◆ EXERCISE PROMPT
Leave out the images and transcribe the entries below word for word.
Segment Open
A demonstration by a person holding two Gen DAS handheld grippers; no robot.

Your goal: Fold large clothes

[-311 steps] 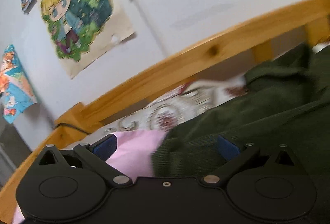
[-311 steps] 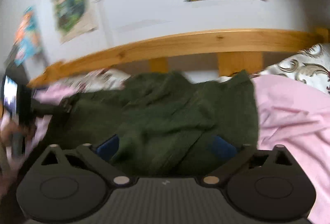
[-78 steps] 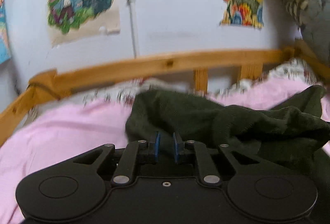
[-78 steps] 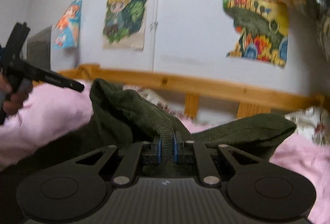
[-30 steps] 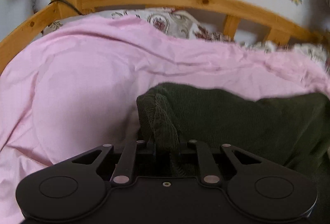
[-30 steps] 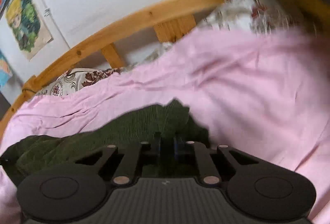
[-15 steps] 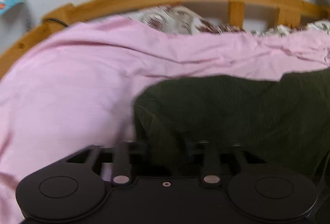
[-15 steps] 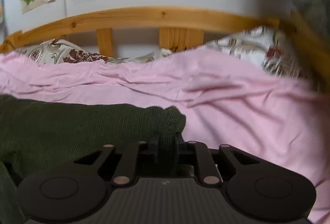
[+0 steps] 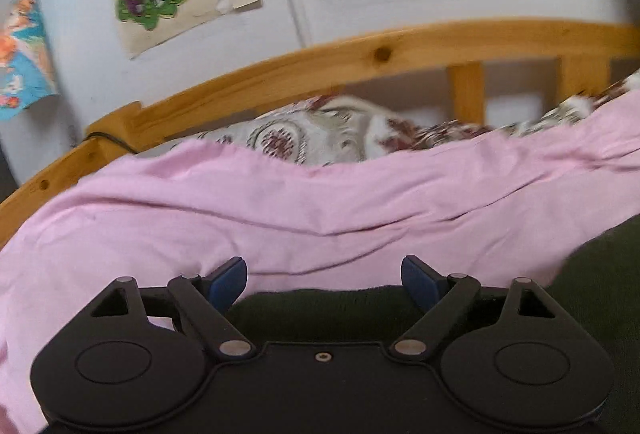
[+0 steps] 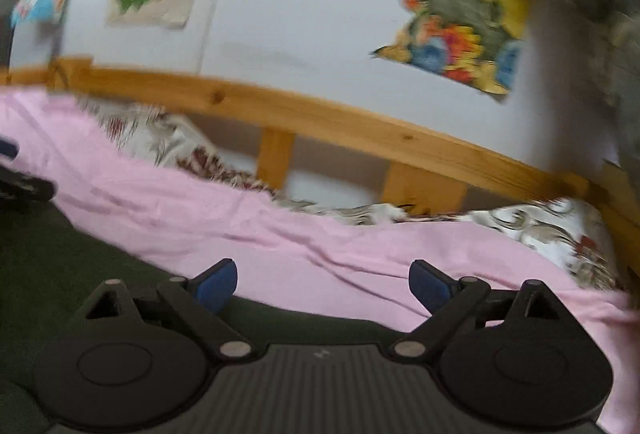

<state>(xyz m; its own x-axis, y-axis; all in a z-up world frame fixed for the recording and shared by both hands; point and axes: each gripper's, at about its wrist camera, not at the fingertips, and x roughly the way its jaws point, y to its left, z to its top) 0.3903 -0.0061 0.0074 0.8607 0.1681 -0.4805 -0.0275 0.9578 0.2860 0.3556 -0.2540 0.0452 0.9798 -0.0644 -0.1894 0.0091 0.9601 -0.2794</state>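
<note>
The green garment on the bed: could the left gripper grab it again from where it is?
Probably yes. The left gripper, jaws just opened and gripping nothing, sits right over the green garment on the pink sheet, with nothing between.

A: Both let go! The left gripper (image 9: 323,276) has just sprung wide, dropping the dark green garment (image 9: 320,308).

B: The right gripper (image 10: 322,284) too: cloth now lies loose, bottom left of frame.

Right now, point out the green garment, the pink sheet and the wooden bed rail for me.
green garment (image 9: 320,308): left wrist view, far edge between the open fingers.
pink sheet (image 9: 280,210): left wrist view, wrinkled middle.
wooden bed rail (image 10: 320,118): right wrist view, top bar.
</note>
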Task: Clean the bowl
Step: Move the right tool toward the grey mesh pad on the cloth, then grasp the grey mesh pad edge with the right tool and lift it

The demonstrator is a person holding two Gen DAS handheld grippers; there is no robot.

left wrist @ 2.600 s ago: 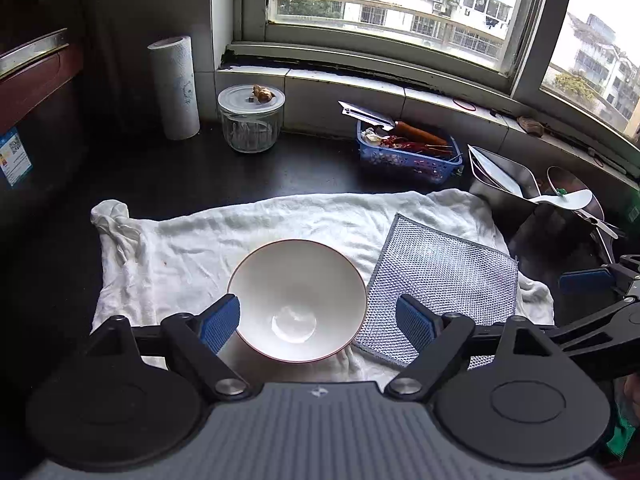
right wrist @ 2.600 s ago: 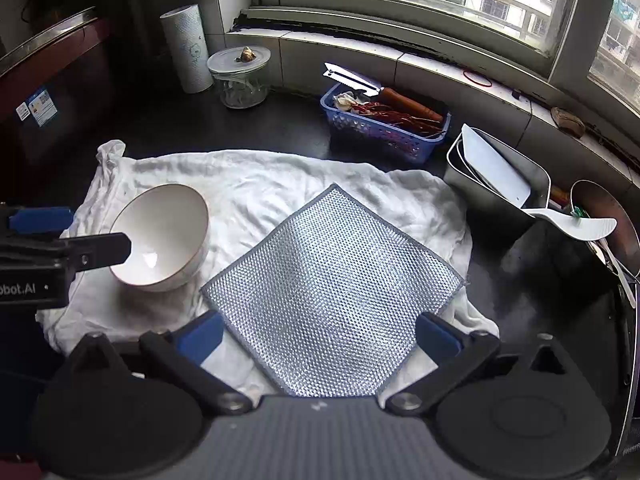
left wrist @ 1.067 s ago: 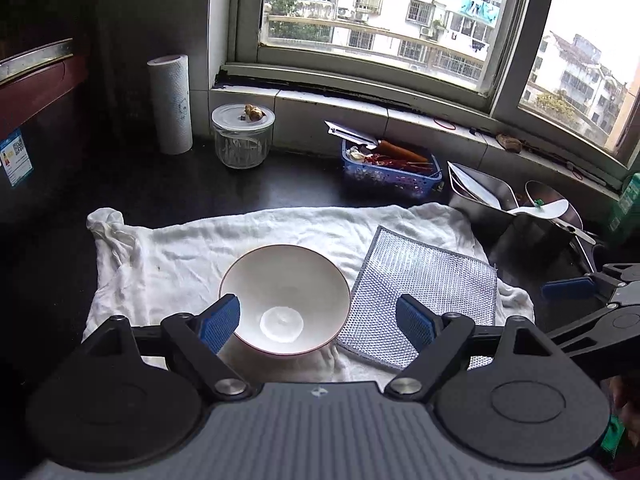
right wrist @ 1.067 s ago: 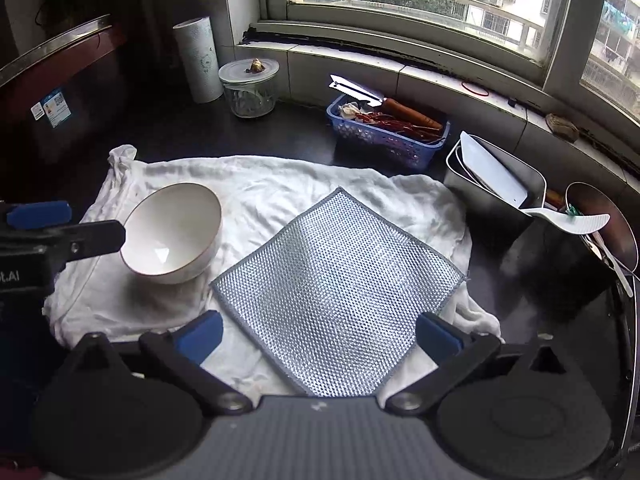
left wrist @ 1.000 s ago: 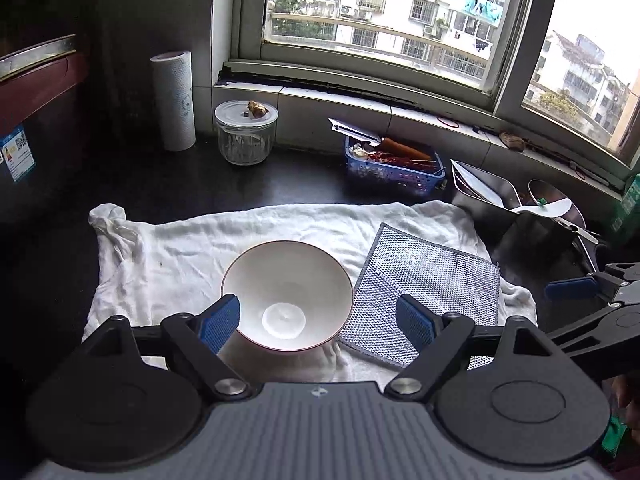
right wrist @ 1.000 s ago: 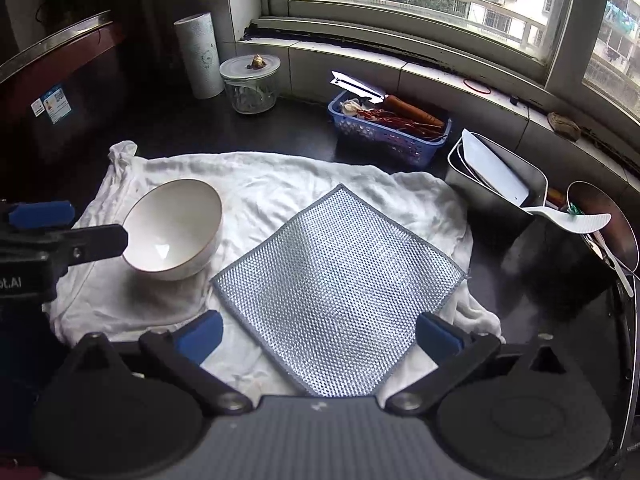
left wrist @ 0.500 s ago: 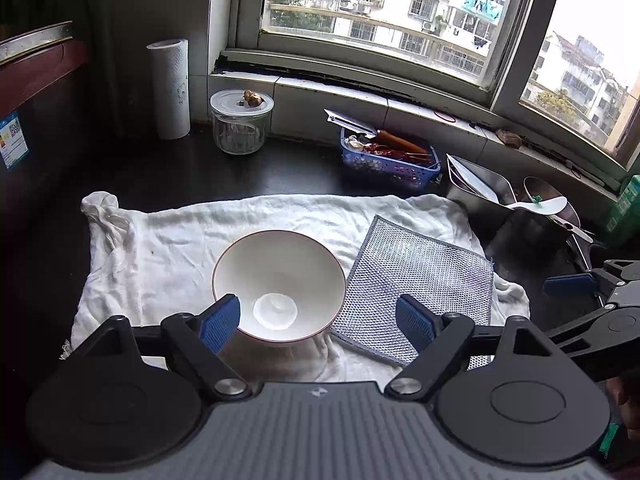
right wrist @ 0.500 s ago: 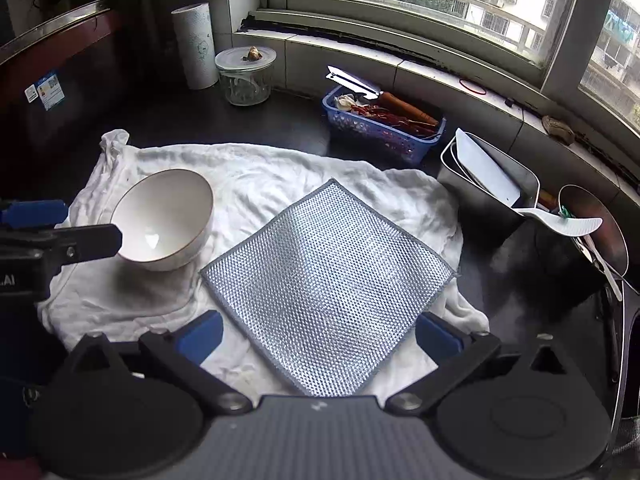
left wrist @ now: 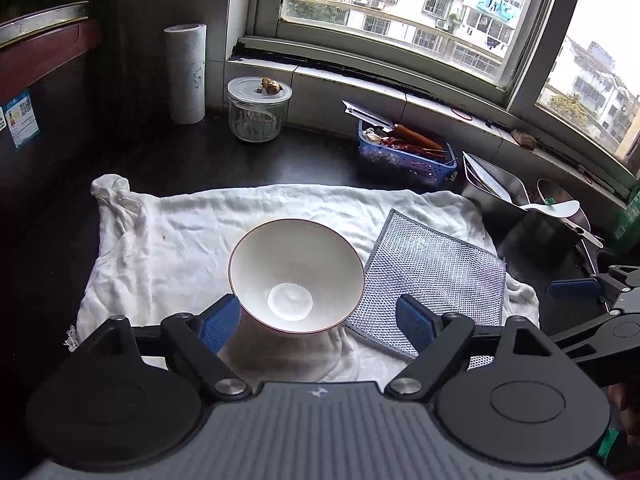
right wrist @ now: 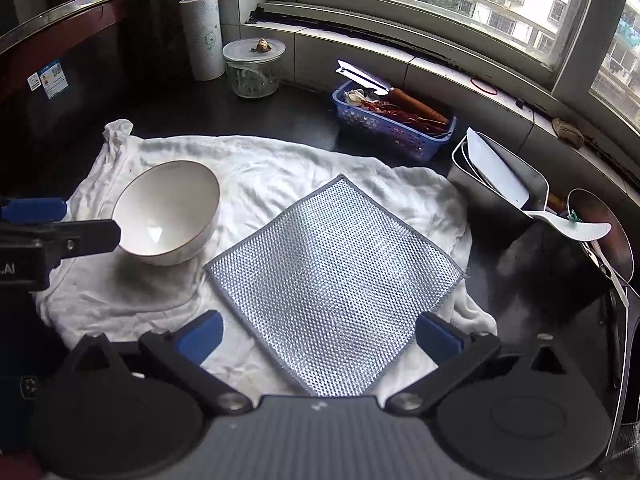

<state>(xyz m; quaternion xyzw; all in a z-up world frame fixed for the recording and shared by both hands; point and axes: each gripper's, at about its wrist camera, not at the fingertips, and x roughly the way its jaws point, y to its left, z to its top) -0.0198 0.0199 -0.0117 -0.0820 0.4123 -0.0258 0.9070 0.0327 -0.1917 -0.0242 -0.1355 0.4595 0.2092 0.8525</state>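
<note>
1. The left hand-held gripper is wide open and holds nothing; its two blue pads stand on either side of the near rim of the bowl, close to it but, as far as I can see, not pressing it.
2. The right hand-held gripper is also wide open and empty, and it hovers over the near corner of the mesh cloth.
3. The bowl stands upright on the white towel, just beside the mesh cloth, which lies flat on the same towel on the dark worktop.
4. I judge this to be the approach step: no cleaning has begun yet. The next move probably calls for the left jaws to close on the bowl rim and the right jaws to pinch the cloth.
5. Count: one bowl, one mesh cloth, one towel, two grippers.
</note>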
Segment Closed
◆ ANSWER TO THIS PROBLEM
A demonstration by a person holding two Gen DAS handheld grippers; no robot.

Your goal: Fold large clothes

[-311 steps] 
[-311 steps] 
[-78 steps] 
[-78 steps] 
[-30 steps] 
[-30 steps] 
[-15 steps] 
[-15 steps] 
[+0 steps] 
[+0 steps] 

<state>(xyz m; its own x-axis, y-axis; all in a z-up world frame fixed for the recording and shared by both hands; point and axes: each gripper's, at about its wrist camera, not at the fingertips, and x roughly the way its jaws point, y to its left, z to its top) 0.3903 -0.0061 0.0074 0.8607 0.1681 -0.4805 -0.0275 0.9578 0.2860 0.3556 -0.2540 0.0452 0.9798 -0.0644 -0.1894 0.0091 0.9601 -0.2794</state>
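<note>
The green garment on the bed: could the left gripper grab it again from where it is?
Probably yes. The left gripper, jaws just opened and gripping nothing, sits right over the green garment on the pink sheet, with nothing between.

A: Both let go! The left gripper (image 9: 323,276) has just sprung wide, dropping the dark green garment (image 9: 320,308).

B: The right gripper (image 10: 322,284) too: cloth now lies loose, bottom left of frame.

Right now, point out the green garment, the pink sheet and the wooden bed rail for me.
green garment (image 9: 320,308): left wrist view, far edge between the open fingers.
pink sheet (image 9: 280,210): left wrist view, wrinkled middle.
wooden bed rail (image 10: 320,118): right wrist view, top bar.
</note>
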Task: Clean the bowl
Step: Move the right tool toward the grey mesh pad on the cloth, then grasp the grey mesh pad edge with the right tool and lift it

The demonstrator is a person holding two Gen DAS handheld grippers; there is no robot.

left wrist @ 2.600 s ago: 
right wrist @ 2.600 s ago: 
left wrist @ 1.067 s ago: 
right wrist @ 1.067 s ago: 
left wrist @ 1.000 s ago: 
right wrist @ 1.000 s ago: 
left wrist @ 0.500 s ago: 
right wrist @ 0.500 s ago: 
left wrist @ now: 
right wrist @ now: 

<state>(xyz m; quaternion xyzw; all in a z-up world frame fixed for the recording and shared by both hands; point and axes: each gripper's, at about its wrist camera, not at the fingertips, and x roughly the way its jaws point, y to its left, z to its top) -0.0198 0.0199 -0.0117 -0.0820 0.4123 -0.0258 0.9070 0.0327 -0.1917 -0.0242 -0.1355 0.4595 0.2092 0.8525</state>
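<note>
1. The left hand-held gripper is wide open and holds nothing; its two blue pads stand on either side of the near rim of the bowl, close to it but, as far as I can see, not pressing it.
2. The right hand-held gripper is also wide open and empty, and it hovers over the near corner of the mesh cloth.
3. The bowl stands upright on the white towel, just beside the mesh cloth, which lies flat on the same towel on the dark worktop.
4. I judge this to be the approach step: no cleaning has begun yet. The next move probably calls for the left jaws to close on the bowl rim and the right jaws to pinch the cloth.
5. Count: one bowl, one mesh cloth, one towel, two grippers.
</note>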

There is nothing more to the exercise.